Food Value Chain Coordination in Practice: European and Australian Case Studies of the Creation of Chain Good Innovations

Euan Fleming, Garry Griffith, Stuart Mounter, Monika Hartmann, Johannes Simons


Food value chain businesses form alliances with horizontal and/or vertical partners to take collective action to either overcome or ameliorate chain failure, or to take advantage of new opportunities available due to innovations in products or processes. The desired outcomes from the collective action would not be possible to achieve if these businesses acted independently.


While such alliances may take many forms, depending on degree of commitment and infrastructure linkages, they can often be considered to be clubs. Four such types of clubs can be identified (1) horizontal clubs comprising businesses that take collective action across a single cross-section or an aggregate of multiple cross-sections in the value chain; (2) vertical clubs, which consist of businesses that form a strategic alliance for collective action along a single value chain within a network of chains; (3) clubs that specialise in a single product or multiple products in the value chain; or (4) clubs focusing on a single input/activity or multiple inputs/activities. Thus the path to collective action chosen by clubs may vary according to existing capabilities and the scope for collaboration, particularly in relation to the potential for value-creating innovation. The result of the collective action is the provision of a chain good or service which usually leads to greater and more valuable chain coordination. By collectively identifying, funding and acting to capture positive externalities associated with innovation, businesses in many parts of a food value chain can widen opportunities to increase whole-of-chain surplus as well as increase private profits.
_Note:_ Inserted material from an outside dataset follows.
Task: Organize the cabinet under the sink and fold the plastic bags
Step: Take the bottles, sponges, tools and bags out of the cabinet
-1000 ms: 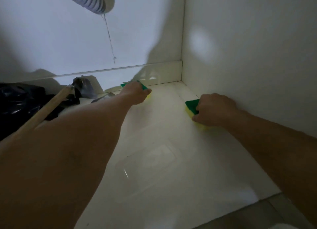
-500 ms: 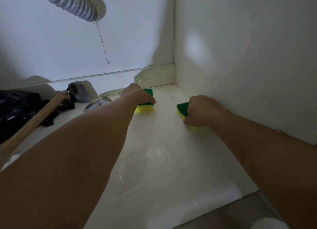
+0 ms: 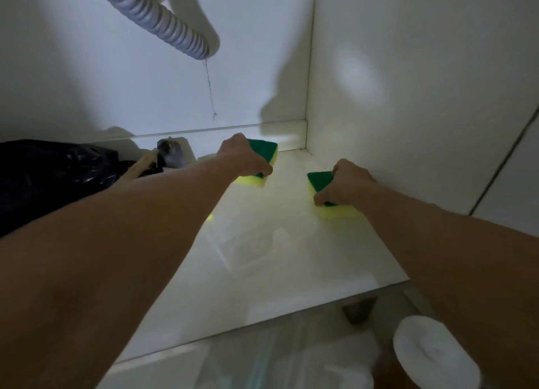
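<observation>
Left grip (image 3: 248, 158) held sponge (image 3: 264, 152) near back corner of cabinet floor (image 3: 262, 272); right grip (image 3: 347, 184) held second sponge (image 3: 320, 181) beside right wall. Step judged: arranging sponges. Next calls for setting them side by side. Black plastic bag (image 3: 43, 178) lay left, unfolded.

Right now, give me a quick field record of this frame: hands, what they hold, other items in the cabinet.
left hand: grips left sponge, near the back wall
right hand: grips right sponge, near the right side wall
sponges: green scrub side up, yellow foam below, both on cabinet floor, apart
drain hose: corrugated, overhead
far left: black plastic bag, wooden handle
</observation>
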`<state>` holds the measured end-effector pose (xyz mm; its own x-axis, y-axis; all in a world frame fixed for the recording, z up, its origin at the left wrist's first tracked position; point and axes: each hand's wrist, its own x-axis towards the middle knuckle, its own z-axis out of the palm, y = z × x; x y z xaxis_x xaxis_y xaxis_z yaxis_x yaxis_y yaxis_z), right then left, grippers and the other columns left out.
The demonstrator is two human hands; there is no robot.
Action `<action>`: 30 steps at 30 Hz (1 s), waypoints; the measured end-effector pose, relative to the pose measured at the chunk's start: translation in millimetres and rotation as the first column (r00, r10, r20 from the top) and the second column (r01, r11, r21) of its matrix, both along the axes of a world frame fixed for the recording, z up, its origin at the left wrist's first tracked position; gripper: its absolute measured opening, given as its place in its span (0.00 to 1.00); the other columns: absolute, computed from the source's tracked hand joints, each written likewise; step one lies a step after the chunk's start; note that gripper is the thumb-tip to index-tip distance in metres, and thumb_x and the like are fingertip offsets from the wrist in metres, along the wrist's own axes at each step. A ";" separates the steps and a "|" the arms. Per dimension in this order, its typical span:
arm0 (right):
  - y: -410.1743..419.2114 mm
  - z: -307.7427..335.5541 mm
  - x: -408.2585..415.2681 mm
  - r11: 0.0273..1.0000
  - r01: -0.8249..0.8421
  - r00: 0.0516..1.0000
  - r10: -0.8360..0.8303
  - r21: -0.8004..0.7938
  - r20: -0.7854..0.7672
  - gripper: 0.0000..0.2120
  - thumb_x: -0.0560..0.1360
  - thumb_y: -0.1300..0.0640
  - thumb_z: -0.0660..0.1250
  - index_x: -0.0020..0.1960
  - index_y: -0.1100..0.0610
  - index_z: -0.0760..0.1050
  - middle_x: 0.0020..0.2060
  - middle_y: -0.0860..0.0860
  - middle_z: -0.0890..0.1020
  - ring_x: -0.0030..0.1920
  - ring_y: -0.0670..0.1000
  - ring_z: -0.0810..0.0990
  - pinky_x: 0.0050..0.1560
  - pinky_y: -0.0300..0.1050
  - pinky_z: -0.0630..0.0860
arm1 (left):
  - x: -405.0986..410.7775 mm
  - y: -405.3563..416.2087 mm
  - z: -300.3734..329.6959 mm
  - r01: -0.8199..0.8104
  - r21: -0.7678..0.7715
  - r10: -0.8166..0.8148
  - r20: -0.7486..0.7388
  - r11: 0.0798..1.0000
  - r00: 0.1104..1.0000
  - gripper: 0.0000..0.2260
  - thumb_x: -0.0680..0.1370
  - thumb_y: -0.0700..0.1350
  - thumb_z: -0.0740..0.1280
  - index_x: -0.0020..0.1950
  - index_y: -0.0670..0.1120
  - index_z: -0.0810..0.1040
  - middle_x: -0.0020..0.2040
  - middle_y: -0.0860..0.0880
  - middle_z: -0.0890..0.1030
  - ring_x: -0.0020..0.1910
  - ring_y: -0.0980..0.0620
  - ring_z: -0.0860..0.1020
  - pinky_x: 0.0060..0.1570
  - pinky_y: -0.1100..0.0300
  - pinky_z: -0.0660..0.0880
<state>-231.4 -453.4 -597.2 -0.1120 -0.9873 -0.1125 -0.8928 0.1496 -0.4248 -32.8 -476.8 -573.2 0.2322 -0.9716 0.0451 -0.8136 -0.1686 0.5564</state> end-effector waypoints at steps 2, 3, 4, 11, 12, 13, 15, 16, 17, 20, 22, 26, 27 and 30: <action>15.9 21.4 3.9 0.998 -0.026 0.999 0.028 -0.054 0.045 0.37 0.63 0.49 0.79 0.65 0.56 0.66 0.57 0.55 0.74 0.57 0.56 0.75 0.58 0.53 0.76 | 6.7 22.6 15.3 -0.009 -0.012 0.009 -0.012 1.000 1.000 0.32 0.63 0.49 0.78 0.64 0.44 0.70 0.57 0.45 0.74 0.53 0.46 0.74 0.49 0.55 0.77; 24.2 34.2 7.8 0.996 -0.043 0.997 0.047 -0.074 0.059 0.37 0.63 0.47 0.80 0.66 0.56 0.66 0.56 0.54 0.74 0.56 0.55 0.75 0.57 0.52 0.76 | 10.3 35.1 23.0 -0.017 -0.005 0.017 -0.022 1.000 1.000 0.32 0.63 0.49 0.78 0.63 0.44 0.70 0.57 0.45 0.74 0.53 0.46 0.73 0.48 0.55 0.77; 33.0 47.6 12.8 0.993 -0.064 0.995 0.071 -0.094 0.071 0.38 0.63 0.46 0.80 0.66 0.56 0.66 0.56 0.54 0.74 0.55 0.55 0.75 0.56 0.52 0.77 | 14.4 48.1 30.9 -0.024 0.005 0.024 -0.021 1.000 0.999 0.32 0.64 0.49 0.78 0.63 0.44 0.70 0.57 0.45 0.74 0.52 0.46 0.73 0.45 0.56 0.76; 106.3 115.0 65.6 0.963 -0.267 0.947 0.268 -0.031 0.176 0.30 0.64 0.49 0.79 0.60 0.55 0.71 0.52 0.55 0.79 0.51 0.56 0.80 0.52 0.56 0.80 | 54.0 150.8 73.4 0.004 0.212 0.003 -0.031 0.977 1.000 0.27 0.66 0.47 0.76 0.60 0.44 0.70 0.50 0.44 0.77 0.48 0.44 0.79 0.48 0.52 0.79; 118.9 117.5 75.6 0.953 -0.302 0.939 0.292 0.028 0.185 0.28 0.65 0.50 0.79 0.60 0.54 0.71 0.51 0.55 0.80 0.49 0.55 0.81 0.50 0.56 0.81 | 59.6 168.9 75.3 0.012 0.271 -0.003 -0.034 0.963 0.999 0.24 0.68 0.46 0.76 0.60 0.43 0.72 0.50 0.43 0.78 0.48 0.44 0.80 0.50 0.50 0.79; 130.7 118.1 85.9 0.938 -0.336 0.931 0.316 0.089 0.183 0.27 0.65 0.50 0.79 0.60 0.53 0.72 0.50 0.55 0.80 0.48 0.55 0.81 0.49 0.56 0.82 | 66.0 186.6 76.3 0.013 0.337 -0.005 -0.025 0.942 1.000 0.22 0.68 0.46 0.75 0.59 0.42 0.73 0.51 0.41 0.79 0.49 0.43 0.80 0.52 0.47 0.79; 152.5 113.9 106.1 0.893 -0.400 0.914 0.371 0.204 0.166 0.28 0.65 0.52 0.79 0.61 0.53 0.72 0.52 0.56 0.80 0.49 0.57 0.81 0.45 0.58 0.83 | 81.1 221.5 76.0 0.006 0.462 -0.011 0.008 0.887 1.000 0.22 0.69 0.46 0.75 0.59 0.41 0.74 0.52 0.40 0.79 0.49 0.41 0.80 0.52 0.44 0.79; 162.3 110.5 115.4 0.868 -0.426 0.904 0.396 0.256 0.159 0.29 0.65 0.52 0.80 0.62 0.54 0.72 0.54 0.57 0.80 0.50 0.59 0.81 0.44 0.60 0.83 | 89.0 236.7 74.7 0.000 0.515 -0.016 0.027 0.857 1.000 0.23 0.69 0.47 0.75 0.60 0.42 0.73 0.53 0.39 0.78 0.49 0.40 0.79 0.50 0.43 0.80; 170.9 106.1 124.0 0.840 -0.449 0.893 0.421 0.303 0.159 0.31 0.64 0.52 0.80 0.63 0.54 0.73 0.55 0.58 0.79 0.51 0.60 0.81 0.44 0.62 0.82 | 97.1 250.4 71.7 -0.007 0.563 -0.022 0.044 0.826 0.999 0.25 0.68 0.48 0.76 0.61 0.42 0.73 0.53 0.39 0.78 0.49 0.39 0.79 0.48 0.42 0.80; 196.0 90.2 149.0 0.746 -0.507 0.857 0.491 0.432 0.159 0.32 0.65 0.52 0.80 0.66 0.55 0.73 0.56 0.61 0.77 0.51 0.62 0.80 0.44 0.63 0.82 | 121.1 288.4 54.0 -0.018 0.679 -0.026 0.055 0.734 0.998 0.30 0.67 0.49 0.77 0.66 0.46 0.71 0.55 0.38 0.77 0.50 0.39 0.79 0.46 0.39 0.80; 211.8 75.0 163.6 0.687 -0.532 0.832 0.532 0.494 0.156 0.33 0.66 0.51 0.80 0.67 0.56 0.72 0.55 0.62 0.76 0.51 0.62 0.80 0.43 0.62 0.83 | 134.4 310.1 36.5 -0.008 0.746 -0.021 0.030 0.665 0.999 0.34 0.67 0.47 0.78 0.70 0.48 0.68 0.57 0.38 0.76 0.53 0.38 0.78 0.48 0.38 0.79; 243.6 34.3 190.6 0.605 -0.551 0.801 0.577 0.575 0.160 0.36 0.64 0.47 0.80 0.66 0.59 0.71 0.55 0.64 0.78 0.50 0.64 0.82 0.41 0.58 0.83 | 156.9 347.6 -4.3 0.009 0.851 -0.024 0.004 0.526 1.000 0.33 0.68 0.46 0.77 0.70 0.48 0.68 0.61 0.37 0.74 0.56 0.37 0.76 0.51 0.35 0.77; 251.2 22.1 197.7 0.579 -0.558 0.789 0.592 0.595 0.163 0.35 0.64 0.46 0.80 0.64 0.60 0.72 0.54 0.63 0.79 0.49 0.63 0.83 0.42 0.58 0.83 | 162.2 355.0 -15.5 0.010 0.869 -0.019 0.000 0.495 1.000 0.32 0.68 0.45 0.77 0.69 0.48 0.68 0.60 0.37 0.74 0.56 0.37 0.76 0.52 0.35 0.77; 275.0 -19.0 215.8 0.540 -0.568 0.776 0.602 0.622 0.186 0.32 0.65 0.46 0.80 0.62 0.59 0.73 0.56 0.60 0.79 0.51 0.62 0.83 0.45 0.58 0.83 | 175.1 373.2 -53.1 -0.007 0.884 -0.025 0.021 0.467 0.999 0.32 0.69 0.45 0.77 0.69 0.46 0.69 0.60 0.39 0.76 0.56 0.39 0.77 0.53 0.37 0.77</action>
<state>-15.6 -178.4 -616.2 0.4429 -0.5340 -0.7202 -0.8944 -0.2071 -0.3964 142.3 -103.6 -626.3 0.2377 -0.4993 -0.8332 -0.8297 -0.5504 0.0932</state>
In this paper four mini-case studies are presented which demonstrate the breadth of past collective actions that have been undertaken by a substantial proportion of businesses in food value chains, two in Europe and two in Australia. These are (1) the Euro Pool System, (2) Global Standards certification in Europe and globally, (3) Meat Standards Australia, and (4) the OBE Beef organic producer alliance in Australia. Each case study yields insights into the rationale of how businesses in different food value chains in different countries have acted as a club to use their joint resources to internalise positive innovation and coordination externalities that would not have been possible to achieve were these businesses to act independently.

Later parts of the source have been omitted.